Former Colombian presidential candidate Ingrid Betancourt described the physical and mental torment of spending more than six years in captivity. “I was thrown, like the snap of a finger, from civilization to prehistoric living,” she said during her talk at Harvard’s Center for Government and International Studies.

Photos by Rose Lincoln/Harvard Staff Photographer

Nation & World

Six years a hostage

5 min read

Colombian political leader recounts her ordeal as a rebel captive

One moment she was stumping on the campaign trail, and the next she was a guerrilla hostage. Former Colombian presidential candidate Ingrid Betancourt described the physical and mental torment of spending more than six years in captivity during her remarks Wednesday (Dec. 8) at Harvard’s Center for Government and International Studies (CGIS).
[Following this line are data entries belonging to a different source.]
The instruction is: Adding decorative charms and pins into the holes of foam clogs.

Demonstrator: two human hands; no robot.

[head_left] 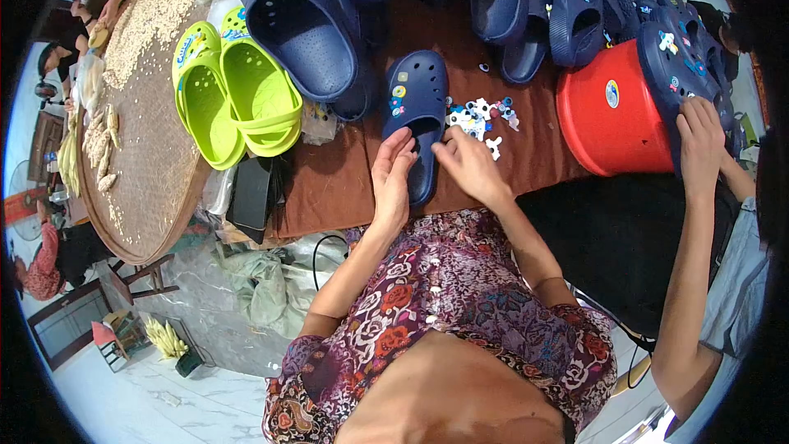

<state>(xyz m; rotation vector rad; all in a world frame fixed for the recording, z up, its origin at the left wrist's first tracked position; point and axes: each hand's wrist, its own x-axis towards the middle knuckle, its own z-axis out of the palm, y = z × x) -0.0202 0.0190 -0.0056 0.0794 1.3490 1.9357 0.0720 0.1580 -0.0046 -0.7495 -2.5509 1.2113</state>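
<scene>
A dark blue clog [421, 82] with a few small charms on its toe lies in front of me, toe pointing away. My left hand [393, 171] grips its left side near the opening, fingers curled along the edge. At the right rim is my right hand [472, 163], thumb over the opening and fingers bent along the outside. Whatever lies beneath those fingers is hidden. Beside them is a loose pile of small white, blue and black shoe charms [470, 119]. All this rests on a brown cloth [329, 185].
Lime green clogs [261, 99] stand left, near a round woven tray [156, 140] with pale kernels. More dark blue clogs [300, 41] line the back. At right, another person's hand [700, 127] touches a charm-covered clog [670, 66] beside a red bucket [608, 115].
</scene>
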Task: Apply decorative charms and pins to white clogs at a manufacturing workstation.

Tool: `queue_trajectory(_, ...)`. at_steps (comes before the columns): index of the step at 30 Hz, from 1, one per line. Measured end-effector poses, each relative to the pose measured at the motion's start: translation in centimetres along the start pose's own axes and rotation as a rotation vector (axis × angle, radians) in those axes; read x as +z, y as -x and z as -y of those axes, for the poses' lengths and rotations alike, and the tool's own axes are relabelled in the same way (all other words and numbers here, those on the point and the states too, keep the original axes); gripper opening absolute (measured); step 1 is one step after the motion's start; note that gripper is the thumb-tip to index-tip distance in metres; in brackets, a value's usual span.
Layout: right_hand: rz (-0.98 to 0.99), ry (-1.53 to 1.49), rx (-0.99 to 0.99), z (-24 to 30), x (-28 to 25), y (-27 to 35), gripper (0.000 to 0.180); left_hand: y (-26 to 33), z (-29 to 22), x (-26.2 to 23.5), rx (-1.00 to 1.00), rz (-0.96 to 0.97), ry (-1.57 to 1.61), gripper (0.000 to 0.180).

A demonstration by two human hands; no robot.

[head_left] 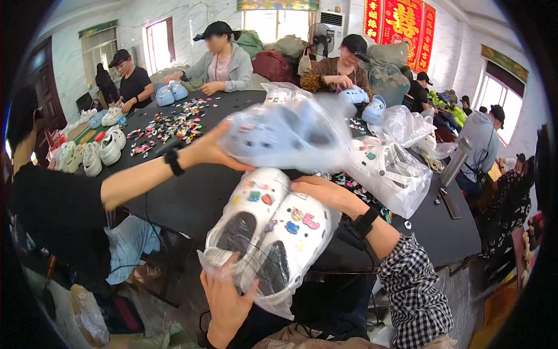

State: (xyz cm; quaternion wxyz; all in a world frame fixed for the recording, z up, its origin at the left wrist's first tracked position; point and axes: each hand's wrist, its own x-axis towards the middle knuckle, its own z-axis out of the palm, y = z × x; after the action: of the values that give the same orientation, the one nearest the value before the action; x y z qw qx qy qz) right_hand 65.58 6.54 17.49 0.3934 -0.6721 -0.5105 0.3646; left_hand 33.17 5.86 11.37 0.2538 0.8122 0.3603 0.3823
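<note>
Clearly, in the head view, everything centres on a pair of white clogs (264, 212) in a clear plastic bag (282, 305), straight ahead of the person and between the two hands. The pair's long axis runs away from the body, toes farther off and leaning slightly right, heels nearer. The left hand (224, 302) is at the heel end and closer to the body; its thumb and fingers are curled around the heels through the plastic. Reaching in from the right, the right hand (322, 192) lies across the toe end, fingers bent over it; its underside is hidden, so I cannot tell whether it pinches the clogs or only steadies them.

So the clogs lie beyond the left hand and to the left of the right hand, with both touching them. The heels stick out on the person's side of the dark table (430, 232). Just past the toes, a co-worker's hand (215, 148), coming from the left, holds blurred, bagged blue clogs (264, 136). Another bagged white pair (383, 180) sits to the right, beyond the right hand.
</note>
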Motion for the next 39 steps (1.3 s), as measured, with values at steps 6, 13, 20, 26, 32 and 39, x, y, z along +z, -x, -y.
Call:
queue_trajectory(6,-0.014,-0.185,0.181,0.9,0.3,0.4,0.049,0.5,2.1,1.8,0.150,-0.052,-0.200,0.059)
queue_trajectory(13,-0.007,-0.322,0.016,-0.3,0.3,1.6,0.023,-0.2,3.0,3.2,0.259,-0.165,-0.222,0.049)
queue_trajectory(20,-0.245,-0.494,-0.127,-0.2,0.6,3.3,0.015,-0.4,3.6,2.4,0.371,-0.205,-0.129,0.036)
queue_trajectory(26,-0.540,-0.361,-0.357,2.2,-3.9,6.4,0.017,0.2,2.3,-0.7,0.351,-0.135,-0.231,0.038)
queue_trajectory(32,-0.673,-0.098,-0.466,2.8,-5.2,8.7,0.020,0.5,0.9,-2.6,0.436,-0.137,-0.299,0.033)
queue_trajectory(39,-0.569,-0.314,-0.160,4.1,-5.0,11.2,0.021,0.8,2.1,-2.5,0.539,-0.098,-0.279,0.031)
Rescued by the Colombian army in 2008, it was apparent that the emotional wounds from her ordeal were still fresh as Betancourt discussed her struggles — with the guards, with other hostages, and within herself — that marked the slow passage of years in jungle deprivation.
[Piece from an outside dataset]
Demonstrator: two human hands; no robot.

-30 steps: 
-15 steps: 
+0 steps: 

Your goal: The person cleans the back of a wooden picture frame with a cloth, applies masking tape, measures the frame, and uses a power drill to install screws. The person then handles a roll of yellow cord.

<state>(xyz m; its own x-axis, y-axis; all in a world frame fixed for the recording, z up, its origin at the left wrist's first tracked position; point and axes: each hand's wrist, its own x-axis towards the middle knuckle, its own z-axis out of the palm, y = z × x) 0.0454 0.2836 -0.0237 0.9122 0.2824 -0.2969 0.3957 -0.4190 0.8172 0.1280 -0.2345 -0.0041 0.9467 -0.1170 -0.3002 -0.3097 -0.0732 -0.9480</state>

Betancourt’s story was elicited through questions from History Professor Caroline Elkins, chair of the Committee on Ethnic Studies, which, along with the David Rockefeller Center for Latin American Studies, sponsored the event. Betancourt’s appearance followed the release of her account of the ordeal, “Even Silence has an End: My Six Years of Captivity in the Colombian Jungle.”

Betancourt was a presidential candidate in 2002 for Colombia’s Green Oxygen Party, traveling in territory where an armed guerrilla group, the Revolutionary Armed Forces of Columbia (FARC), was operating. After being denied the military escort she had been promised, Betancourt decided to push ahead and soon was captured at a FARC checkpoint.

“I was thrown, like the snap of a finger, from civilization to prehistoric living,” Betancourt said.

She was rescued along with several other hostages when Colombian army personnel disguised as FARC soldiers pretended they were taking the hostages to meet international humanitarian workers, loaded them on a helicopter, and flew them to freedom. Betancourt was very ill at the time and suffering from hepatitis.

Betancourt described the brutality of their teenage guards, but much of the hostages’ ire was directed not at the guards but at each other. Betancourt, who has been criticized by other hostages for her behavior, didn’t duck Elkins’ questions about the subject, saying the hostages couldn’t vent their frustration and anger on the guards — who could shoot them — and so turned on each other.

Elkins, who reviewed Betancourt’s book for The New York Times in September, observed that Betancourt’s account deals not only with what happened, but also with her internal struggle during that time. Elkins said the book was not only an account of self-discovery but also a “devastating self-critique.”

Betancourt, who drew a capacity crowd to the CGIS’s Tsai Auditorium, said writing the book was a kind of torture in itself. Each day, she had to sit down to write and return to the jungle, relive what happened to her, and confront her own behavior. During this process, Betancourt said, she struggled with whether she should leave out less-flattering incidents, but once having written them down, elected to leave them in. The process, she said, was a way for her to tell her family what happened, something she was unable to do talking to them after her rescue.

“I couldn’t talk about it because of the emotions I had and because of the emotions they had,” Betancourt said. “The process of writing was torture, forcing myself every day to go back into the jungle into that situation.”

Betancourt said she went through a process of forgiveness, first for herself and then for others.

Though her internal journey took up a good portion of the discussion, she also recounted the physical deprivations and hardships, which were considerable. Hostages were pushed on forced marches further and further into the jungle. She was held with other hostages in close quarters, where the boredom and constant threat of violence kept them on each others’ nerves. They were never allowed to settle, and each morning had to pack up their belongings in case the army got too close and they had to flee. Each afternoon, they’d unpack again, whether they moved or not.

She was eventually kept at a makeshift prison camp with other hostages, including three American contractors, one of whom clashed repeatedly with her. The guards were changed periodically, and each time new guards arrived she observed a gradual but steady transition in their attitudes toward the prisoners, from kind to brutal, a transition she attributed to the effects of having total power over another.

Betancourt repeatedly tried to escape, but was captured and punished each time — chained by the neck to a tree after one attempt. She spoke of the relief she obtained from reading the Bible and said one kind guard taught her to weave a belt.

Through it all, Betancourt said, the memory of her children and family — her father died while she was in captivity — kept her going.

“My driving force was my love for my children,” Betancourt said.

Harvard History Professor Caroline Elkins (left) speaks with Ingrid Betancourt. Elkins reviewed Betancourt’s book, “Even Silence has an End: My Six Years of Captivity in the Colombian Jungle,” for The New York Times.